Wednesday, July 12, 2006

The American disease

We have a terminal one, according to this man:
"Americans have a severe disease — worse than AIDS. It's called the winner's complex," he said. "You want an American style-democracy here. That will not work."
It's too bad Mr. Gorbachev is still a sore loser, but seeing the East Germans knocking down the wall with pick axes had to leave a mark.

But his remarks almost suggest he's looking at fifteen years without a successful democracy as some kind of macabre vindication. Perhaps Russia is finally coming around to his vision of democracy--just like the old days without the gulags? Hard to say.

But this is hardly rocket science. Societies either live free and govern themselves or they don't. Russia is slipping closer to an autocracy every day and everyone knows it, including the Russian masses.

So explains the uptick in rhetoric as the G8 Summit approaches. Today Putin took a shot at Cheney by mentioning his hunting mishap, this in retaliation for the Veep's recent quip that Putin was using his energy resources as "tools of intimidation or blackmail", among other things. Surely this made Putin a few new fans within the American left.

But were Cheney's comments really off the mark, or did they just hit a nerve? Perhaps Russia is afraid our Iraq operation will eventually expose some things they'd rather not. Perhaps it's just national insecurity in an increasingly lawless world, or perhaps the tiger never really changed its stripes.
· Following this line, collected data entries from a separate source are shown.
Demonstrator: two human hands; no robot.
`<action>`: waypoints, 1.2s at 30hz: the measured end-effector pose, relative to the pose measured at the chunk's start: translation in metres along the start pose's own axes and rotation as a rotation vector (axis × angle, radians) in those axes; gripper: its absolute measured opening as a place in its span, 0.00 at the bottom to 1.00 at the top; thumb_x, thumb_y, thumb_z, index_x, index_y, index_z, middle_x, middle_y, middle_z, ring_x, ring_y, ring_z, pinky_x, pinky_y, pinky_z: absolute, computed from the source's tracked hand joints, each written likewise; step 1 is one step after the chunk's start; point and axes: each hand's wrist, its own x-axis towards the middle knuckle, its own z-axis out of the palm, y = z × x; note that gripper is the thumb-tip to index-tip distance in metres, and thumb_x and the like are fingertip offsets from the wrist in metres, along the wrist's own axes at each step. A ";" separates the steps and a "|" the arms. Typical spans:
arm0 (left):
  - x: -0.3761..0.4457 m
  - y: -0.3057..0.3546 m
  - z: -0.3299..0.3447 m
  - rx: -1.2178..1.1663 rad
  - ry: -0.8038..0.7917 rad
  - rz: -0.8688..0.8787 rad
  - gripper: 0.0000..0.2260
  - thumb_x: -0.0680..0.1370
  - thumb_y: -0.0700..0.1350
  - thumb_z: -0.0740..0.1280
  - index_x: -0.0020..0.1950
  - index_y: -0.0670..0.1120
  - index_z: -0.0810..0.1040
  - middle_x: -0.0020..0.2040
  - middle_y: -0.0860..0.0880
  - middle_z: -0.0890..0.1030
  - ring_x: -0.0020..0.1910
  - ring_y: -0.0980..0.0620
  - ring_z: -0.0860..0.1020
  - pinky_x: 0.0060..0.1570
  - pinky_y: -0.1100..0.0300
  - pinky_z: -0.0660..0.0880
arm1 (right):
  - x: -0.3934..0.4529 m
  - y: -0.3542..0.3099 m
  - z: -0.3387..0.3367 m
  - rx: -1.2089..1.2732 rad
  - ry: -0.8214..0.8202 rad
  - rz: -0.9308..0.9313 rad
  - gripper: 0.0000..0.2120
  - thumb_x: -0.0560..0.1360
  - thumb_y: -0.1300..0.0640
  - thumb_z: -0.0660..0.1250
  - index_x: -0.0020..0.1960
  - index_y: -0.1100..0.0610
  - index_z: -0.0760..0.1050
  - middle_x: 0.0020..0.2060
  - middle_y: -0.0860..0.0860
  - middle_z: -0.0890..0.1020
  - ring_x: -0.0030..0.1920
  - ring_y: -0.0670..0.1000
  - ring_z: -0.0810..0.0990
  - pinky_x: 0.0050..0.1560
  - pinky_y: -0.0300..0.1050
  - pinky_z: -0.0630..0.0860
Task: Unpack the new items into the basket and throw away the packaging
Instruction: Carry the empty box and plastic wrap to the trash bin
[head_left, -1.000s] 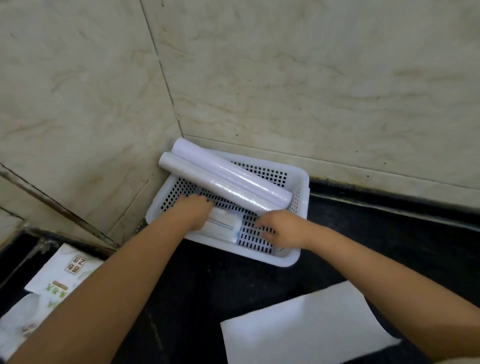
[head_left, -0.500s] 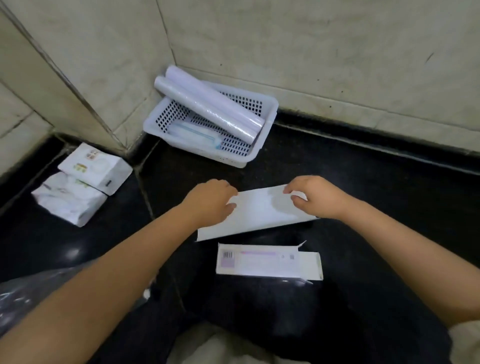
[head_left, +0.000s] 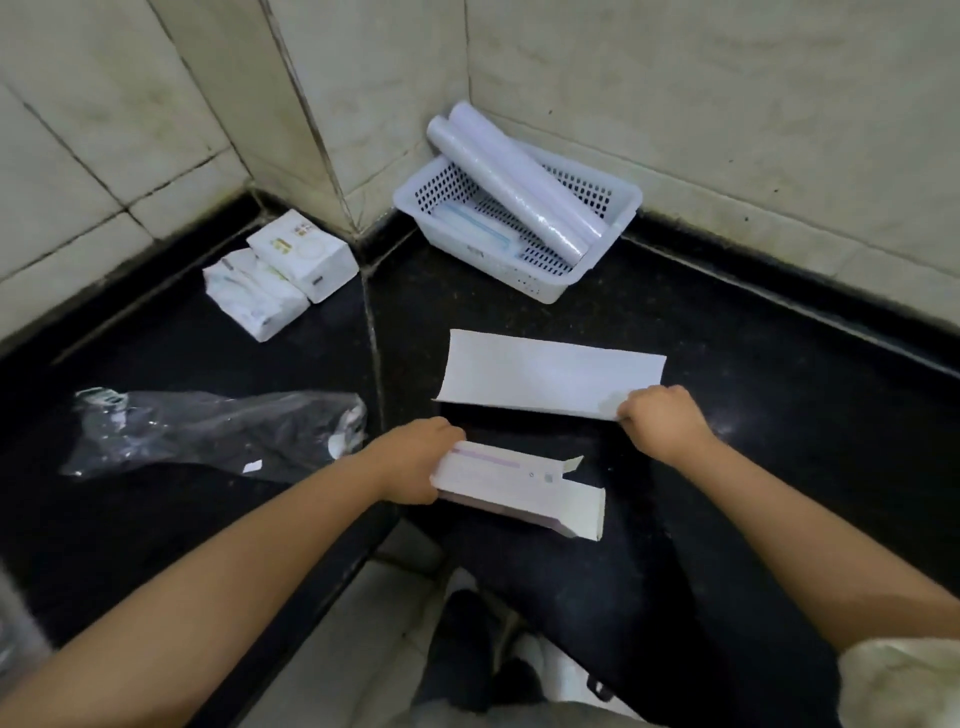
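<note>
White rolls already lay in the basket at one o'clock. Left hand gripped the emptied carton, right hand pinched the white sheet; both awaited discarding.

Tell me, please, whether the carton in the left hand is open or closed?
Open: the carton's right end flap sticks out unfolded while the left hand grips its other end.

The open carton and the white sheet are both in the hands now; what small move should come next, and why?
Probably lift both off the counter together, to carry them away as rubbish. The left hand already has a grip on the empty carton, its end flap open, and the right hand pinches a corner of the white sheet. The rolls already lie in the basket.
</note>
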 end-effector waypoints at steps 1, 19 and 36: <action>-0.012 -0.009 0.001 -0.047 0.021 -0.018 0.23 0.70 0.41 0.69 0.64 0.44 0.68 0.61 0.45 0.71 0.61 0.47 0.71 0.60 0.56 0.70 | 0.000 -0.005 -0.004 0.058 0.045 -0.019 0.11 0.76 0.61 0.56 0.47 0.61 0.78 0.48 0.56 0.81 0.50 0.57 0.78 0.47 0.48 0.73; -0.247 -0.154 0.061 -0.786 0.654 -0.848 0.24 0.65 0.42 0.73 0.60 0.40 0.74 0.49 0.47 0.75 0.46 0.51 0.73 0.38 0.62 0.66 | 0.074 -0.271 -0.107 -0.071 0.297 -0.454 0.11 0.74 0.57 0.61 0.52 0.61 0.76 0.51 0.58 0.79 0.52 0.57 0.76 0.50 0.50 0.71; -0.296 -0.221 0.101 -0.881 0.901 -0.923 0.21 0.69 0.40 0.73 0.60 0.39 0.74 0.48 0.48 0.73 0.45 0.52 0.72 0.31 0.71 0.65 | 0.032 -0.349 -0.145 0.220 0.199 -0.556 0.11 0.76 0.55 0.61 0.47 0.61 0.79 0.44 0.57 0.81 0.48 0.58 0.79 0.45 0.47 0.72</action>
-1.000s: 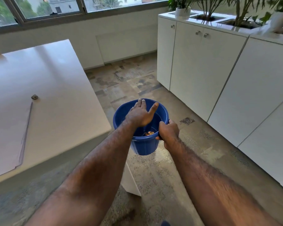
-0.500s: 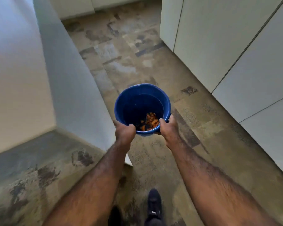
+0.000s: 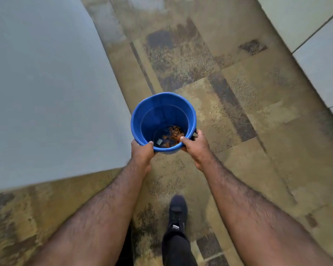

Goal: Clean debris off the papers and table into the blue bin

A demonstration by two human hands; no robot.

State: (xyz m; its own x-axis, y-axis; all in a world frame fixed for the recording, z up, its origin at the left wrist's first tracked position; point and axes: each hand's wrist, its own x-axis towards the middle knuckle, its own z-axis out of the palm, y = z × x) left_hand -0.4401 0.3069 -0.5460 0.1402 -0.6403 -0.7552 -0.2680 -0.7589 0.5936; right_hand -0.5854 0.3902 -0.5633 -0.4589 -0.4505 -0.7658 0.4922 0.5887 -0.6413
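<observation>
I look straight down into the blue bin [image 3: 152,112], held upright above the floor. Orange-brown debris [image 3: 172,134] and a small grey piece [image 3: 159,141] lie on its bottom. My left hand [image 3: 142,153] grips the near-left rim, thumb over the edge. My right hand [image 3: 195,147] grips the near-right rim, thumb inside the bin. The table's top and the papers are out of view.
The table's white side panel [image 3: 46,93] fills the left. White cabinet doors [image 3: 319,45] run along the upper right. Patterned carpet [image 3: 238,112] lies between them. My dark shoe [image 3: 178,212] is on the floor below the bin.
My left hand left the bin's mouth and took hold of the rim. The view tilted down from the tabletop to the floor, and both hands carry the bin beside the table's side.
</observation>
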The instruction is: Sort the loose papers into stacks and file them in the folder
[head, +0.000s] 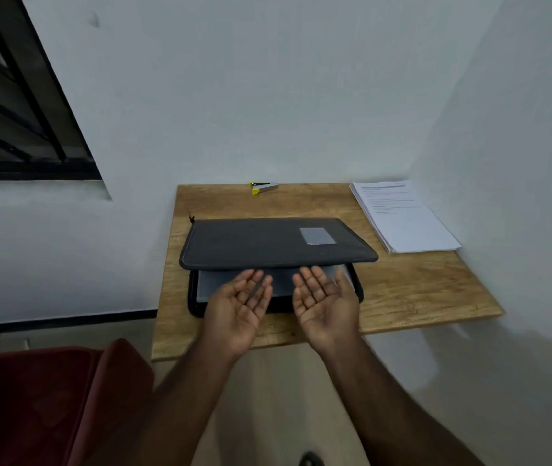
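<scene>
Grey fabric covers the folder [274, 242], which lies at the middle of the wooden table [412, 290] with its lid raised partway, the front lip hanging above the zip-edged base. I have both hands palm up at the six o'clock edge of it: my left hand [239, 311] and right hand [325, 306], fingers straight and relaxed, holding nothing, the fingertips just under or at the lid's front edge; I cannot tell whether they touch it. The papers [402, 216] sit in one squared pile at two o'clock from the folder, against the corner wall, well apart from my hands. A small stapler [262, 187] rests at twelve o'clock by the back edge.

I judge the step in hand is opening the folder, with filing not yet begun. Next I would need to swing the lid fully back toward twelve o'clock; room there is short, with the stapler and wall close behind. Bare wood at four o'clock gives space for stacks.
</scene>
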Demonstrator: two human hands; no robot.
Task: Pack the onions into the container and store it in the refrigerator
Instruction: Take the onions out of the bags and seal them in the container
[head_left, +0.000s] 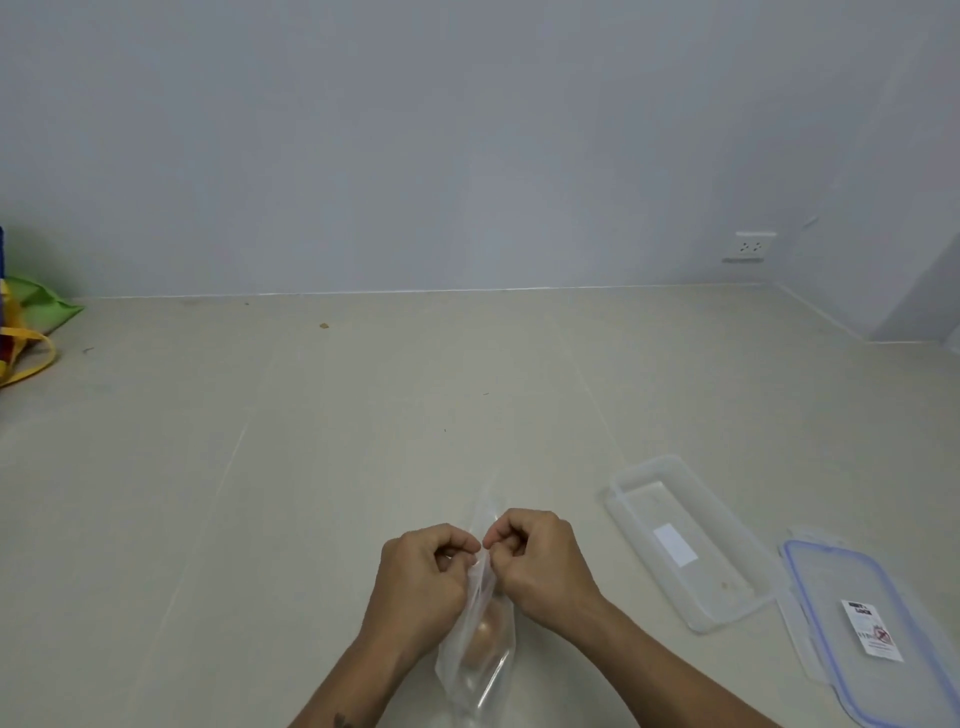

Gorbachev certainly won't tell us, but that's ok with the MSM, who largely continue to live in a bubble regarding the man, evidenced by this comment:
Mikhail Gorbachev is generally regarded as the man who broke down the "iron curtain" that separated the communist world from the West and thawed the Cold War between the United States and the Soviet Union.
As if Gorby would have done his reform thing had Hubert Humphrey been president. But his remark, "Please don't put even more obstacles in our way. Do you really think you are smarter than we are?", was rather telling. It suggests our real disease might be one of naivete rather than arrogance.